A randomized phase 2 trial of azacitidine with or without durvalumab as first-line therapy for older patients with AML

Amer M Zeidan, Isaac Boss, C L Beach, Wilbert B Copeland, Ethan Thompson, Brian A Fox, Vanessa E Hasle, Andrzej Hellmann, David C Taussig, Mar Tormo, Maria Teresa Voso, James Cavenagh, Tim O'Connor, Alessandro Previtali, Shelonitda Rose, Lewis R Silverman, Amer M Zeidan, Isaac Boss, C L Beach, Wilbert B Copeland, Ethan Thompson, Brian A Fox, Vanessa E Hasle, Andrzej Hellmann, David C Taussig, Mar Tormo, Maria Teresa Voso, James Cavenagh, Tim O'Connor, Alessandro Previtali, Shelonitda Rose, Lewis R Silverman

Abstract

Evidence suggests that combining immunotherapy with hypomethylating agents may enhance antitumor activity. This phase 2 study investigated the activity and safety of durvalumab, a programmed death-ligand 1 (PD-L1) inhibitor, combined with azacitidine for patients aged ≥65 years with acute myeloid leukemia (AML), including analyses to identify biomarkers of treatment response. Patients were randomized to first-line therapy with azacitidine 75 mg/m2 on days 1 through 7 with (Arm A, n = 64) or without (Arm B, n = 65) durvalumab 1500 mg on day 1 every 4 weeks. Overall response rate (complete response [CR] + CR with incomplete blood recovery) was similar in both arms (Arm A, 31.3%; Arm B, 35.4%), as were overall survival (Arm A, 13.0 months; Arm B, 14.4 months) and duration of response (Arm A, 24.6 weeks; Arm B, 51.7 weeks; P = .0765). No new safety signals emerged with combination treatment. The most frequently reported treatment-emergent adverse events were constipation (Arm A, 57.8%; Arm B, 53.2%) and thrombocytopenia (Arm A, 42.2%; Arm B, 45.2%). DNA methylation, mutational status, and PD-L1 expression were not associated with response to treatment. In this study, first-line combination therapy with durvalumab and azacitidine in older patients with AML was feasible but did not improve clinical efficacy compared with azacitidine alone. ClinicalTrials.gov: NCT02775903.
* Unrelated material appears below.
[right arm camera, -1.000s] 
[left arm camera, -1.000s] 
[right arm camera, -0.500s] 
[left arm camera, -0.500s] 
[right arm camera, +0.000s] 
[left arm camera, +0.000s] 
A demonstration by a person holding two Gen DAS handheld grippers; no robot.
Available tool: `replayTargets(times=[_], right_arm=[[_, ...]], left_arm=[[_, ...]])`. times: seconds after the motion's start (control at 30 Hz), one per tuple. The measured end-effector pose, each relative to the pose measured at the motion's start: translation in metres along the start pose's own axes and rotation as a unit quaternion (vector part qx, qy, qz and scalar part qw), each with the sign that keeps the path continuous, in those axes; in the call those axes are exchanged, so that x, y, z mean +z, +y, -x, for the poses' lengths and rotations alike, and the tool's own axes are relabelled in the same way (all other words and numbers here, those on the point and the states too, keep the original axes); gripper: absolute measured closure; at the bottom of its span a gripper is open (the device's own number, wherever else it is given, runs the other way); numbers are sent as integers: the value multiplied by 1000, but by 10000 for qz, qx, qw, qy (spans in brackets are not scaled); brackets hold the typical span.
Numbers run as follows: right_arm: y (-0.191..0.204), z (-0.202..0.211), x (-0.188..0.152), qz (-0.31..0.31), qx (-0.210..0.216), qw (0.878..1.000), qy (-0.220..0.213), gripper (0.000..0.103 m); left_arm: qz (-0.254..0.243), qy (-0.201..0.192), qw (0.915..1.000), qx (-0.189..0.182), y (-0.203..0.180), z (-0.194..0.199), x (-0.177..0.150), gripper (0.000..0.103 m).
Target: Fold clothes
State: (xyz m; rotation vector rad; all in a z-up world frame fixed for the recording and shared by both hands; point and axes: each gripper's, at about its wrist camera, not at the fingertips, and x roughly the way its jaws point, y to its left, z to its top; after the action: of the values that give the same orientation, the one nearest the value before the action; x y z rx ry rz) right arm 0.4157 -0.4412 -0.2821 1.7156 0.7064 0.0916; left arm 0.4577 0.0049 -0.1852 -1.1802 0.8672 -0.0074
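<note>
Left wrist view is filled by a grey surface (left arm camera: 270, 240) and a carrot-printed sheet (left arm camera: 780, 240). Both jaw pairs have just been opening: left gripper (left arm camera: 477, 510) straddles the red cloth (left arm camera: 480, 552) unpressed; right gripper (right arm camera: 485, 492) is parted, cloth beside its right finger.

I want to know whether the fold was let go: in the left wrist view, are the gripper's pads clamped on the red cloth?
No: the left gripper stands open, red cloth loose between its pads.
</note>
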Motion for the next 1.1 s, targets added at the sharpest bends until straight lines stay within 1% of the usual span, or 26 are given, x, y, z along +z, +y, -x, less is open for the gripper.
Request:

© 2022 by The American Society of Hematology. Licensed under Creative Commons Attribution-NonCommercial-NoDerivatives 4.0 International (CC BY-NC-ND 4.0), permitting only noncommercial, nonderivative use with attribution. All other rights reserved.

Figures

Graphical abstract
Graphical abstract
Figure 1.
Figure 1.
Maximal blast reduction from baseline for responders. The waterfall plot shows the percentage of blast reduction for all responders. Each responder’s blast percentage is illustrated as a bar along the x-axis. The y-axis shows the change from baseline in the percentage of blasts.
Figure 2.
Figure 2.
Analysis of methylation patterns during treatment. The figure shows changes in GDMS in PB of patients with AML upon treatment with azacitidine + durvalumab or azacitidine.
Figure 3.
Figure 3.
Changes in surface PD-L1 expression on BM cells during treatment. (A) This plot represents the mean (circles) and 90% CIs (error bars) for surface PD-L1 (CD274) abundance (MESF) at screening and C3D22 on 3 different cell types: granulocytes, monocytes, and tumor blasts. PD-L1 is notably higher at C3D22 compared with screening on monocytes for Arm A patients because the CIs are not overlapping. (B) This plot represents the mean (circles) and 90% CIs (error bars) of the C3D22 minus screening values for patients who had both time points measured. In this plot, we also observed that PD-L1 has an increased density on monocytes for Arm A patients because the CIs do not span the dashed line at zero. However, PD-L1 on tumor cells is not increased beyond the CI in either plot. Combo, combination therapy; Mono, monotherapy.
Figure 4.
Figure 4.
RNA-sequencing analyses. (A) Increase or decrease of gene expression from screening to C3D22, split by treatment arm. CD3D (T-cell gene), PDCD1 (PD-1), CD274 (PD-L1), interferon-γ signature (mean of 4 genes [CD274, LAG3, IFNG, CXCL9]), CD34 (gene expressed on tumor cells), and PNMA5 (cancer-testis antigen). The x-axis is the log2 of the fold change between C3D22 and screening for patients with samples at both time points. (B) Interferon-γ signature at screening and at C3D22 in responders vs nonresponders to treatment with azacitidine and durvalumab (Arm A) or azacitidine monotherapy (Arm B). The plot on the left shows the screening samples and C3D22 samples separately, with lines connecting those which are from the same patient. The y-axis is the expression score. The right plot shows the fold change for those patients with both time points. The y-axis is the log2 of the fold change between C3D22 and screening. For all plots in A and B, the line in the middle of the box is the mean, and the edges of the boxes are the 90% CIs.
Figure 5.
Figure 5.
Effect of mutation status (WT vs mutated) on overall response. (A) The bar graph summarizes the mutation frequency for genes analyzed in this study. The x-axis presents the number of patients with a mutation, and the y-axis presents a bar for the genes of interest. Red bars, Arm A; blue bars, Arm B. (B) The graph summarizes probabilities of overall response among patients stratified by mutation status. The x-axis presents the odds ratio (circles) with 80% CIs (error bars) for overall response, and the y-axis presents the genes of interest. Red circles and error bars, WT gene status; blue circles and error bars, mutated gene status.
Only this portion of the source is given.